Lindsay Howard

Lindsay Howard is an American curator, writer, and new media scholar[1] based in New York City whose work explores how the internet is shaping art and culture. She produced the 50th anniversary of the Experiments in Art and Technology program with Nokia Bell Labs and the New Museum.[2] Previously, she curated the inaugural digital art auctions at Phillips in New York, which were called an “art breakthrough"[3] in WIRED Magazine.

Lindsay Howard
NationalityAmerican
Alma materBennington College
OccupationCurator
MovementNet Art, Digital Art, Post-Internet Art, Conceptual Art, Performance Art, Video Art
Websitelindsayhoward.net

Her exhibitions focus on social dynamics and aesthetics within online communities,[4] as well as transparency,[5] hacktivism,[6] and collaborations between artists and technologists.[7]

Education

Howard completed her bachelor's degree[8] in Literature at Bennington College in Bennington, Vermont.[9]

Research and Exhibitions

She started her career[10] by founding the exhibition program at 319 Scholes,[11] an organization and collective of artists,[12] curators,[13] writers,[14] hackers,[15] coders,[16] and activists[17] based in Brooklyn, New York. 319 Scholes focused on digital arts and interdisciplinary explorations of networked culture, especially the role of technology in everyday life,[18] and promoted a “new era of openness and transparency in curatorial practice.”[19] The exhibitions, workshops, and screenings at 319 Scholes contributed to the Net Art and Post-Internet Art movements.[20]

Howard's first exhibition[21] was DUMP.FM IRL which showcased work created by users of DUMP.FM, an image-based chat room for real-time communication[22] cofounded by artist Ryder Ripps.

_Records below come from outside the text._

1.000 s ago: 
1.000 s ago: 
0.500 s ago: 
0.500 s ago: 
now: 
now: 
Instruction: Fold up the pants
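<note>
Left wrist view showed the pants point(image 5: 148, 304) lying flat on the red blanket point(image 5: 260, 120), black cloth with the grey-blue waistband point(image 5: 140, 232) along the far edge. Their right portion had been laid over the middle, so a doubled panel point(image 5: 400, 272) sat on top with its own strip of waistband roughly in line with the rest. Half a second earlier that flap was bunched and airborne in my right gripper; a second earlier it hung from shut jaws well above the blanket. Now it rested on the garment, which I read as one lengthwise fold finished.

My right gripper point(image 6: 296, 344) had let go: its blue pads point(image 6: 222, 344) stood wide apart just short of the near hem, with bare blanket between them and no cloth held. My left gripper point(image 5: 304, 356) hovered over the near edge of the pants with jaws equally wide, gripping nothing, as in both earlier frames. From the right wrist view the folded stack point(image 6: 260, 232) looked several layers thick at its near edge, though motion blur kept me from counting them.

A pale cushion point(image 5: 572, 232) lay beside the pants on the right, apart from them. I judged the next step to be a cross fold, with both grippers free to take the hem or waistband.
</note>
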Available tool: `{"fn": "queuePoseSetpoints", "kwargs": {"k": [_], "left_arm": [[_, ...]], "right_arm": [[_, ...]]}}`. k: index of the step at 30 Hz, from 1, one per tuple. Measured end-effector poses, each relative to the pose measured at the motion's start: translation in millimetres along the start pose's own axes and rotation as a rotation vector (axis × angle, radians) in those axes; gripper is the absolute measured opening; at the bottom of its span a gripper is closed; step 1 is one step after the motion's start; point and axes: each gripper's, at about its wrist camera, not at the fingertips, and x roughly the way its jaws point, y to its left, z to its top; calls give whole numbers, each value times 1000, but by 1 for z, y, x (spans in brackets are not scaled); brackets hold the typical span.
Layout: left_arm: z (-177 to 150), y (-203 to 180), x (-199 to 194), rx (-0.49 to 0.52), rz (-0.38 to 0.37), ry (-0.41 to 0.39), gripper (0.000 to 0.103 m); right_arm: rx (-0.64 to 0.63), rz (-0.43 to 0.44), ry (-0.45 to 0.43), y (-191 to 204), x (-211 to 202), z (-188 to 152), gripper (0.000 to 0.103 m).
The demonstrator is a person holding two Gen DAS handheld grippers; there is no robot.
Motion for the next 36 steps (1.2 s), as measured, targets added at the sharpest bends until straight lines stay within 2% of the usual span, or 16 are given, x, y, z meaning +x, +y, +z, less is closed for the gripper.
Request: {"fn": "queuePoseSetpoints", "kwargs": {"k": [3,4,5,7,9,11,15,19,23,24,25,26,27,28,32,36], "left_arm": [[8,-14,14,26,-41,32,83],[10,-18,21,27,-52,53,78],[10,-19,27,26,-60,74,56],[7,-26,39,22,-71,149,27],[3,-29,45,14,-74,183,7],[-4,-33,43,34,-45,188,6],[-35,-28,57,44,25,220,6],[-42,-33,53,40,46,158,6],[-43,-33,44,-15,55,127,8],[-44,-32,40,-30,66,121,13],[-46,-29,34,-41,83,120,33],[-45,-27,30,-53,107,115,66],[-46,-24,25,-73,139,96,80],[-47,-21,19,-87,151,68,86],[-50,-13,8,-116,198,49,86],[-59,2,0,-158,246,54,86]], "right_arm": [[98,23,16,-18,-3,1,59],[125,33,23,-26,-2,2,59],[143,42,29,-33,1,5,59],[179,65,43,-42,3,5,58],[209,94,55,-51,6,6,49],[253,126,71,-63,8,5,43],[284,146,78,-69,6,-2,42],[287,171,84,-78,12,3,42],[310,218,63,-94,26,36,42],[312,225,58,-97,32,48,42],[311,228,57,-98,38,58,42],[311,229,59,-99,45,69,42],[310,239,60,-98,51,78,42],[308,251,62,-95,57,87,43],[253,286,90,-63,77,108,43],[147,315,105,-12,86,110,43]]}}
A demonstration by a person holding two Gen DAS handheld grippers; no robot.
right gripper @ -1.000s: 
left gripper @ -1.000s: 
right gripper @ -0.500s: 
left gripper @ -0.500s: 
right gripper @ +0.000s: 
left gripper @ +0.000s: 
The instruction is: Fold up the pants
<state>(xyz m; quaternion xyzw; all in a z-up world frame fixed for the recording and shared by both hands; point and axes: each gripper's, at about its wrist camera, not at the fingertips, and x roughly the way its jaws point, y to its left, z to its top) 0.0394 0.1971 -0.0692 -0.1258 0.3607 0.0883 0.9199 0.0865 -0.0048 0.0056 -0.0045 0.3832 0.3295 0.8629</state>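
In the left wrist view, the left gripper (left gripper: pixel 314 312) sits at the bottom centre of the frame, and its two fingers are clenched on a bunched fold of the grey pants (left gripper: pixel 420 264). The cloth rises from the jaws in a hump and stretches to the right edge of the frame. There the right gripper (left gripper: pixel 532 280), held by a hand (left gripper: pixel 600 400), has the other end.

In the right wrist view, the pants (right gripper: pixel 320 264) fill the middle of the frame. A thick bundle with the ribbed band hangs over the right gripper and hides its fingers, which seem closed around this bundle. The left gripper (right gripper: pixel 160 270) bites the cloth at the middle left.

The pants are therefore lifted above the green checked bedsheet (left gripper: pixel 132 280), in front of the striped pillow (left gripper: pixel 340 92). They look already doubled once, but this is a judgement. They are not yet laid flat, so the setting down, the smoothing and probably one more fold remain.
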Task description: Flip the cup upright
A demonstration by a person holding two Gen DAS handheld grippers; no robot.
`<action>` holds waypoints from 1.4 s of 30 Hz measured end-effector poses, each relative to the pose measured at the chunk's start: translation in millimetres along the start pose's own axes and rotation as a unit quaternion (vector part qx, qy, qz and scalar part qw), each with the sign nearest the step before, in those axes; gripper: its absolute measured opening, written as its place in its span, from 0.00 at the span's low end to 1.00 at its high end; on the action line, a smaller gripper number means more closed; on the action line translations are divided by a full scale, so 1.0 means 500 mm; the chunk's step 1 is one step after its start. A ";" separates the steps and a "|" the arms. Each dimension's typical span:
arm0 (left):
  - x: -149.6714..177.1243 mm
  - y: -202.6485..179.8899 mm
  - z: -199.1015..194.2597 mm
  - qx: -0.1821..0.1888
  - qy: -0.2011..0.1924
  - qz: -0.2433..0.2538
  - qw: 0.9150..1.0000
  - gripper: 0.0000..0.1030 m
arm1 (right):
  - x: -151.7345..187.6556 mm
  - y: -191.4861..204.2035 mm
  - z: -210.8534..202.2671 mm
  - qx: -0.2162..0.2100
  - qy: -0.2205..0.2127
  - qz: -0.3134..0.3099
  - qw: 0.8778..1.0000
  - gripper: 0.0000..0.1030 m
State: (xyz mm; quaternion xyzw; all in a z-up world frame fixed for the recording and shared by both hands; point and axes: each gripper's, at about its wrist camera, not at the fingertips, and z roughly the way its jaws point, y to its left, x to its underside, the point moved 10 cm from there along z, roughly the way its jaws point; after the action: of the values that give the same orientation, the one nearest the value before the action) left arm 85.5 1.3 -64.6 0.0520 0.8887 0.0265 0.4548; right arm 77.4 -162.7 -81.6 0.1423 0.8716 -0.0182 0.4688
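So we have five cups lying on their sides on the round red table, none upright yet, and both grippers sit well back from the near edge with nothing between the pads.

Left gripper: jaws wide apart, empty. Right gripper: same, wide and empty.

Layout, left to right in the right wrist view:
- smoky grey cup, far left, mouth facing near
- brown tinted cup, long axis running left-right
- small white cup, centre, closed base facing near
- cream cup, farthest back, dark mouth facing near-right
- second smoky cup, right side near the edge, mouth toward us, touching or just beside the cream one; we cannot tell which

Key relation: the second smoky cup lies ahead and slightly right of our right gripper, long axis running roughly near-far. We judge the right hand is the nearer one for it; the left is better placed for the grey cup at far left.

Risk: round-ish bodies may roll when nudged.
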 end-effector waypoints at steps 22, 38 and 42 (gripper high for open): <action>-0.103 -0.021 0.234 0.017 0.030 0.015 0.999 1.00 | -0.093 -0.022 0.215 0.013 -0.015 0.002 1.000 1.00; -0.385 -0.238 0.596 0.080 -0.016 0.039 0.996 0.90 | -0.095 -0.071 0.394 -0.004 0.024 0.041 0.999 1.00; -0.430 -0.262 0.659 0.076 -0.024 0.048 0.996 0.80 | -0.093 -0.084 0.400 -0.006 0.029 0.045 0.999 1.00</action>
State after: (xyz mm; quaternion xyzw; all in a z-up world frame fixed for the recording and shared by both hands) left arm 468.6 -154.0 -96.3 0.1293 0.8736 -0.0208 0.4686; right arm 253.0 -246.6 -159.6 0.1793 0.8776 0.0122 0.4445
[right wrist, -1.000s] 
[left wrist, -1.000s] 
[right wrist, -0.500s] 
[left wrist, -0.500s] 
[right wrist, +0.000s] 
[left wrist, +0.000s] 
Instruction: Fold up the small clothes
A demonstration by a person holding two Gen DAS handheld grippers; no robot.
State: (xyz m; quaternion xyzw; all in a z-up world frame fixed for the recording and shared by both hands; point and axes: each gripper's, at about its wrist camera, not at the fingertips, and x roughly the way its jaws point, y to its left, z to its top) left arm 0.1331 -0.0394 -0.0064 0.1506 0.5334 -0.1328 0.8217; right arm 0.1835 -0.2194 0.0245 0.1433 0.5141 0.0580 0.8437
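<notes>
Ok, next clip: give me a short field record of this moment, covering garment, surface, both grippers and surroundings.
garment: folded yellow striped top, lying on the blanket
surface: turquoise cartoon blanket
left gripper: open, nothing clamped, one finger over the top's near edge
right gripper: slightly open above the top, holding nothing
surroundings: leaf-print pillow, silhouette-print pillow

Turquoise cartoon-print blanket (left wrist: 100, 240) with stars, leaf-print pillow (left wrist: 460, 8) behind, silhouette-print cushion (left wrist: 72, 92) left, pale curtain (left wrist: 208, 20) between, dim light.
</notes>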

Of the exhibition, critic Paddy Johnson wrote: “The collective picture formed was that of a unique community of makers, each using a lexicon of stock images, internet slang and animated gifs. This is the new art we've been waiting to see for the last 30 years.”[23] Johnson named the exhibition one of the “10 Best Exhibitions of 2010.”[24]

From 2012-2013, Howard was the Curatorial Fellow at Eyebeam Art & Technology Center. While at Eyebeam, Howard curated F.A.T. Gold: Five Years of Free Art & Technology,[25] a retrospective of F.A.T. Lab, an organization that's “part artist collective, part hacktivist cell, and part Silicon Valley think tank."[26] The exhibition presented works from the collective's history as well as new commissions, such as Ideas Worth Spreading by Evan Roth and 3D printed artworks.[27] F.A.T. Lab members, including Addie Wagenknecht, Chris Poole (moot), Geraldine Juárez, Jamie Wilkinson, Jonah Peretti, Becky Stern, and Golan Levin, convened during the exhibition for talks, workshops, and to produce new works.[28] As part of the opening, graffiti artist KATSU tagged Eyebeam's façade with a fire extinguisher, accidentally splashing some of the pigment on Paula Cooper Gallery[29] which was “a perfect example of F.A.T.’s IRL trolling practices.”[30]

During F.A.T. Gold: Five Years of Free Art & Technology, Howard and the artists took journalist Adrian Chen for a ride in a fake Google driverless car, which they whipped 180 degrees in front of the Google Headquarters in Manhattan.[31] The exhibition led cyberpunk author Bruce Sterling to ask, "Why aren’t these violently compassionate art-hackers all in jail?"[32] F.A.T. Gold: Five Years of Free Art & Technology subsequently toured to MU Eindhoven in the Netherlands[33] and Gray Area Foundation for the Arts,[34] where Howard curated a portrait of former Google Chairman Eric Schmidt made out of poop[35] and the artists wheat-pasted memorial posters of Mark Zuckerberg around the Mission District.[36] F.A.T. Lab went to San Francisco to "lament how technology has changed"[37] and "celebrate the victory of government and commercial hegemony over the internet and the total loss of personal freedom and privacy";[38] the group disbanded following the exhibition at Gray Area.[39][40]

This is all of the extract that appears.